Tampon pour credencial au bureau des pèlerins de Saint-Jean-Pied-de-Port

Tampon pour credencial au bureau des pèlerins de Saint-Jean-Pied-de-Port © Fabienne Bodan

Un rôle au delà du tampon

Parfois, notre rôle va bien au-delà de l’information sur l’étape à venir et le chemin jusqu’à Compostelle. Beaucoup arrivent à Saint-Jean-Pied-de-Port, y compris tard le soir, sans hébergement. Nous devons les informer, en fonction de leurs critères de choix, des places disponibles dans les auberges de la ville. Les comportements évoluent. Cette année, nous avons constaté que la moitié avait réservé son hébergement à l’avance, souvent par le biais de sites de réservation en ligne. Le premier critère est souvent le prix. Et pour un marcheur au long cours, un euro est un euro. Le lit dans une auberge coûte de 10 à 17€ dans la vieille ville. Le refuge municipal à 10€ se remplit en premier. Ensuite, les auberges se remplissent, la plupart du temps, par ordre de prix.

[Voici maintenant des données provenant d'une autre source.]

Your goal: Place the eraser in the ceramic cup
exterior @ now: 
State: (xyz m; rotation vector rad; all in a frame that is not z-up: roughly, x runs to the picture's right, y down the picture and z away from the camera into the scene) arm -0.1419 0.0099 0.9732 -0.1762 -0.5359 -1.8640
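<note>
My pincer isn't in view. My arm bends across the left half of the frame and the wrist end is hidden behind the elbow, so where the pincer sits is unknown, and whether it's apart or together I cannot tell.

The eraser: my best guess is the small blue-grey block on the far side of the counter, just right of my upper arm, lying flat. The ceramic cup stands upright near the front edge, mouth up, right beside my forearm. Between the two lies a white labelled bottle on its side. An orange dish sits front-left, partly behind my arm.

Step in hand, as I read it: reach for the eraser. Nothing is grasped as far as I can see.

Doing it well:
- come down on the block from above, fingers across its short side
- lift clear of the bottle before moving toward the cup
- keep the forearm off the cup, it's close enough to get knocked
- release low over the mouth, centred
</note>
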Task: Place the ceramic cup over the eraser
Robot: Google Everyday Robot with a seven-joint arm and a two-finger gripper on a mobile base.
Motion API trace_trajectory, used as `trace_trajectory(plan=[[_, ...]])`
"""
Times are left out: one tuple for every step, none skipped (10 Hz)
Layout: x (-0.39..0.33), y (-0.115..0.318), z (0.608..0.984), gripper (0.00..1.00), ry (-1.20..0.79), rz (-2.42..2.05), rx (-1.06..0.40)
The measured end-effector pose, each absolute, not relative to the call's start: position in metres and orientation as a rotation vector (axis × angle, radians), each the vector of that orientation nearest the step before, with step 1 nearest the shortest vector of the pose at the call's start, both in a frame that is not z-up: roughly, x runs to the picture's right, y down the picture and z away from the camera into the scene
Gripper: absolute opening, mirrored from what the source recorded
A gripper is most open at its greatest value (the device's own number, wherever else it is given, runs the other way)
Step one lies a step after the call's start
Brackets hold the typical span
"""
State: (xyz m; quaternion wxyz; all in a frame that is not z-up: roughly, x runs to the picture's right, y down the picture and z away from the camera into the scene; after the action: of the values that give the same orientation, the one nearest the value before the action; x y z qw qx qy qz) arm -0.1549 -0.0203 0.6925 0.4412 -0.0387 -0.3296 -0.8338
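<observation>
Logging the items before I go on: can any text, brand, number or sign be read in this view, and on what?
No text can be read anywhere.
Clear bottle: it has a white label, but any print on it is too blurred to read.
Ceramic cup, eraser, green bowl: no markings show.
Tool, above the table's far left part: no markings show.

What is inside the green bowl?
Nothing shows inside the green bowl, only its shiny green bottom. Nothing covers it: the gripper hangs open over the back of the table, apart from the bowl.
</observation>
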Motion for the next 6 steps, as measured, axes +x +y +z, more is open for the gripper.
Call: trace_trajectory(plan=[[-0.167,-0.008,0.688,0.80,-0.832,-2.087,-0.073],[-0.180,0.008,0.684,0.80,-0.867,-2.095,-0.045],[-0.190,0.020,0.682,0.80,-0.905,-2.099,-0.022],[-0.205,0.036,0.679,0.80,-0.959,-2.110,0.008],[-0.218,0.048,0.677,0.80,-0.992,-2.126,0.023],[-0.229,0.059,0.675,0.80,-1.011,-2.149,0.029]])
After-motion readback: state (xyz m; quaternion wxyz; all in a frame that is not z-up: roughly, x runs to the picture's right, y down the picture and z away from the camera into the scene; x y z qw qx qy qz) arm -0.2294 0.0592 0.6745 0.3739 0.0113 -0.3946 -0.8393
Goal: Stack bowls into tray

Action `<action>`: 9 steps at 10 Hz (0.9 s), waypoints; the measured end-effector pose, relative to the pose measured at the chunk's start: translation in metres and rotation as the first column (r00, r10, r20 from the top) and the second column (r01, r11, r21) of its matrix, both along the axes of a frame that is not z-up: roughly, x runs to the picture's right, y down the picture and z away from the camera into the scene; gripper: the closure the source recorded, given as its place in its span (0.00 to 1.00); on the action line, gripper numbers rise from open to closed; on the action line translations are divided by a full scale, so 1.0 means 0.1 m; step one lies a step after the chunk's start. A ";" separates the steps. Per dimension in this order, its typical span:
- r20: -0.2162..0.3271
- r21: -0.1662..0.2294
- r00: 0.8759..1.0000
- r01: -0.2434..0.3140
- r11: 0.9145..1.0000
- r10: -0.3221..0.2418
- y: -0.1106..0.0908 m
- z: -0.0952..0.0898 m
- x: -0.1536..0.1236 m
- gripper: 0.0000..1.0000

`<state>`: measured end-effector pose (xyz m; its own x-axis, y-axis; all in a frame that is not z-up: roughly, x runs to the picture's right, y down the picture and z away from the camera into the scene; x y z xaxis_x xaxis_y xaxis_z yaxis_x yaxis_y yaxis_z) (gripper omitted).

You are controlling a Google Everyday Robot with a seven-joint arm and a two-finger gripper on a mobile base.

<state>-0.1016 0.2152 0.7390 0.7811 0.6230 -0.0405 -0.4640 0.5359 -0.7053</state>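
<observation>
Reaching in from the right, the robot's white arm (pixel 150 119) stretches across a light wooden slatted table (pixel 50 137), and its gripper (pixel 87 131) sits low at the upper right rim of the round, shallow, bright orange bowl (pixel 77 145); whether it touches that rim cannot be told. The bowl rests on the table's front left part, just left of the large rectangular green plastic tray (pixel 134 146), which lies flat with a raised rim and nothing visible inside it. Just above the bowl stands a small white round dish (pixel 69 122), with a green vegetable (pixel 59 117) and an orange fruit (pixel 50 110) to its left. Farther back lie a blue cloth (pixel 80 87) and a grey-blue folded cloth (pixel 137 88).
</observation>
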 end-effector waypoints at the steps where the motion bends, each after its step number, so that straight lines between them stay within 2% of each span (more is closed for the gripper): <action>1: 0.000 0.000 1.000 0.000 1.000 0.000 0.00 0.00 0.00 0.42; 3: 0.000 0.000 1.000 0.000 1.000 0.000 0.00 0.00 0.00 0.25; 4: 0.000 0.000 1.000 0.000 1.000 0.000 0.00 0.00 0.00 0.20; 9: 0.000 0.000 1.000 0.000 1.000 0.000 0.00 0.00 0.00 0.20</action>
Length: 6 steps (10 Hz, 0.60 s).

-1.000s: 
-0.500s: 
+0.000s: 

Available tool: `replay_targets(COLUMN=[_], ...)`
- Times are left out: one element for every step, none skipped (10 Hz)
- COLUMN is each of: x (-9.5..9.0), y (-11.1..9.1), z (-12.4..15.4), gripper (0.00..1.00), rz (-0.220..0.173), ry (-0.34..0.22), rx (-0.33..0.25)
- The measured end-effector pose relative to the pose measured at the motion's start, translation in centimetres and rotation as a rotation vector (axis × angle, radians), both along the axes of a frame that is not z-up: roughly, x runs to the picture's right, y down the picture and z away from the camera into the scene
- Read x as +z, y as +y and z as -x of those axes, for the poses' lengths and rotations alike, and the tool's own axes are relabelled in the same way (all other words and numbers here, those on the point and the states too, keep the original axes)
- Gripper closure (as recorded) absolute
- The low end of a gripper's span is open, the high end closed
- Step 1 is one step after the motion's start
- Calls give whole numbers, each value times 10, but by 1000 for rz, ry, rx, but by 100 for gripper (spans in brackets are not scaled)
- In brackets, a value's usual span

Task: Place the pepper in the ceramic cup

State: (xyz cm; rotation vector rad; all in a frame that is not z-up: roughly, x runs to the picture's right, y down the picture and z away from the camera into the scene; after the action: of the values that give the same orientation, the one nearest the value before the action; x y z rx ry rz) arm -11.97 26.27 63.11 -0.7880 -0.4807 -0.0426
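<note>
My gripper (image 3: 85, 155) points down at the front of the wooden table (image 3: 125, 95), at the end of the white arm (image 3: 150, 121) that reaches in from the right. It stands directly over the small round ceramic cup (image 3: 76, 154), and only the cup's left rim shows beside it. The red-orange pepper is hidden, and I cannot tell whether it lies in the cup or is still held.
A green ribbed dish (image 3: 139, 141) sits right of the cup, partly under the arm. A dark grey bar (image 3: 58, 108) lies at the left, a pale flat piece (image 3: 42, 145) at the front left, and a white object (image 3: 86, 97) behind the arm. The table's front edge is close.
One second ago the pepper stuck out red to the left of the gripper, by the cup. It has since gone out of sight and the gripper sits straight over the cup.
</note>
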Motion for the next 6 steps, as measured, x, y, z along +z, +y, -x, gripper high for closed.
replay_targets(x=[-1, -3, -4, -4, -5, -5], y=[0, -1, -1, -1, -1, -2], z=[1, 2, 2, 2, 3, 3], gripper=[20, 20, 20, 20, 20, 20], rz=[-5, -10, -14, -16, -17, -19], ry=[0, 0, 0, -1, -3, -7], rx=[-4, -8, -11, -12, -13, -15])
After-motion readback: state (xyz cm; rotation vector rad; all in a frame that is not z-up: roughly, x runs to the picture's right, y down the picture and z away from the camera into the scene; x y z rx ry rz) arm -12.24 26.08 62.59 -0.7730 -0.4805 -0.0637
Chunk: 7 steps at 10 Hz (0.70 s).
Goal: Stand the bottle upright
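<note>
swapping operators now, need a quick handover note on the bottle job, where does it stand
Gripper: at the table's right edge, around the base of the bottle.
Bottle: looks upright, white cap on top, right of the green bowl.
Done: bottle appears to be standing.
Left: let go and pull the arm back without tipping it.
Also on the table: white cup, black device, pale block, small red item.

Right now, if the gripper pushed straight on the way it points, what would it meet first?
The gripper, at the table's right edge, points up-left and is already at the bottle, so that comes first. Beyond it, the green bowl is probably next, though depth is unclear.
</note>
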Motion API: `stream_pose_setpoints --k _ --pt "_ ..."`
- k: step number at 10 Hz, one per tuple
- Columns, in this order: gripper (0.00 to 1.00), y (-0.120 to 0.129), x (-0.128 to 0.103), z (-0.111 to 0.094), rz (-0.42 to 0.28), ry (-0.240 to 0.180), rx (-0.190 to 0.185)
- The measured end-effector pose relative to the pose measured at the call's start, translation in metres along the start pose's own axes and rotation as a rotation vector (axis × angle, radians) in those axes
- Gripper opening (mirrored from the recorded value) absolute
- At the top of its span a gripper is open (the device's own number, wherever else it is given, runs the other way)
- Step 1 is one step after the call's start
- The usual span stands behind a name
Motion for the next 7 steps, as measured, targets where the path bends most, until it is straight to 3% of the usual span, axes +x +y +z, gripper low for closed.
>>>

Refuge municipal pour pèlerins de Saint-Jean-Pied-de-Port

Refuge municipal pour pèlerins de Saint-Jean-Pied-de-Port

Pas de favoritisme parmi les hébergeurs

Nous ne devons pas faire de favoritisme parmi les hébergeurs. Normal. Parfois, nous essuyons les remarques de certains d’entre eux : « oui, vous ne m’avez envoyé personne, vous orientez toujours les pèlerins chez les mêmes ! ». Contrairement à ce que l’on nous reproche parfois, nous essayons d’équilibrer de manière à ce que chacun reçoive sa part du gâteau. Le pèlerin est assez grand pour choisir lui-même. Mais il est devenu source de business dans cette petite localité aux portes de l’Espagne. Il est d’ailleurs intéressant d’interroger les hébergeurs pour savoir s’ils ont parcouru l’un des chemins de Compostelle avant d’ouvrir leur auberge. Les hébergeurs travaillent de longues heures sans jamais s’arrêter de toute la saison. Même si l’on ne fait pas fortune lorsqu’en France, on offre un lit à moins de 20€. Ils sont, comme les bénévoles, eux aussi très dévoués à la cause jacquaire.

Des cas plus délicats…

Parfois se présentent des pèlerins qui requièrent une attention plus soutenue. 

Mordue par un chien

Une pèlerine s’est fait mordre par un chien errant sur le chemin. Elle est choquée. Nous la réconfortons, lui conseillons de consulter un médecin, lui prenons rendez-vous et l’accompagnons le cas échéant. Progressivement, elle s’apaise. Nous l’invitons à revenir nous voir. Elle a entamé son chemin aux Pays-Bas. Elle reprendra confiance. Et nous offrira un dessin divisé en 6 parties qu’elle a réalisé avec cœur. Nous sommes tous en pleurs dans le bureau. Des vraies madeleines. Les autres pèlerins partagent ce moment intense de communion et d’émotion.

A pied depuis Budapest

Un jeune pèlerin marche depuis la Hongrie. Il est parti parce que sa yourte a été incendiée et qu’il a tout perdu. Ses amis l’ont équipé pour cette marche au long cours. Ils lui ont donné sac à dos, tente, équipement. Il porte ce qui lui reste sur le dos. 28 kilos au départ, puis 20. Il dispose de 1,50€ par jour. Il a rencontré des pèlerines. Elles viennent nous demander si on ne nous a pas abandonné des chaussures de marche : les siennes ne tiendront pas jusqu’à Santiago, et lui n’a pas les moyens d’en acheter. Nous lui proposons de prendre une douche et de profiter de notre machine à laver. Il me dit qu’il veut d’abord manger. Il s’apprête à ouvrir la boîte de raviolis qu’il vient de s’acheter avec les dons de ses amis pèlerins. Il veut les manger froids.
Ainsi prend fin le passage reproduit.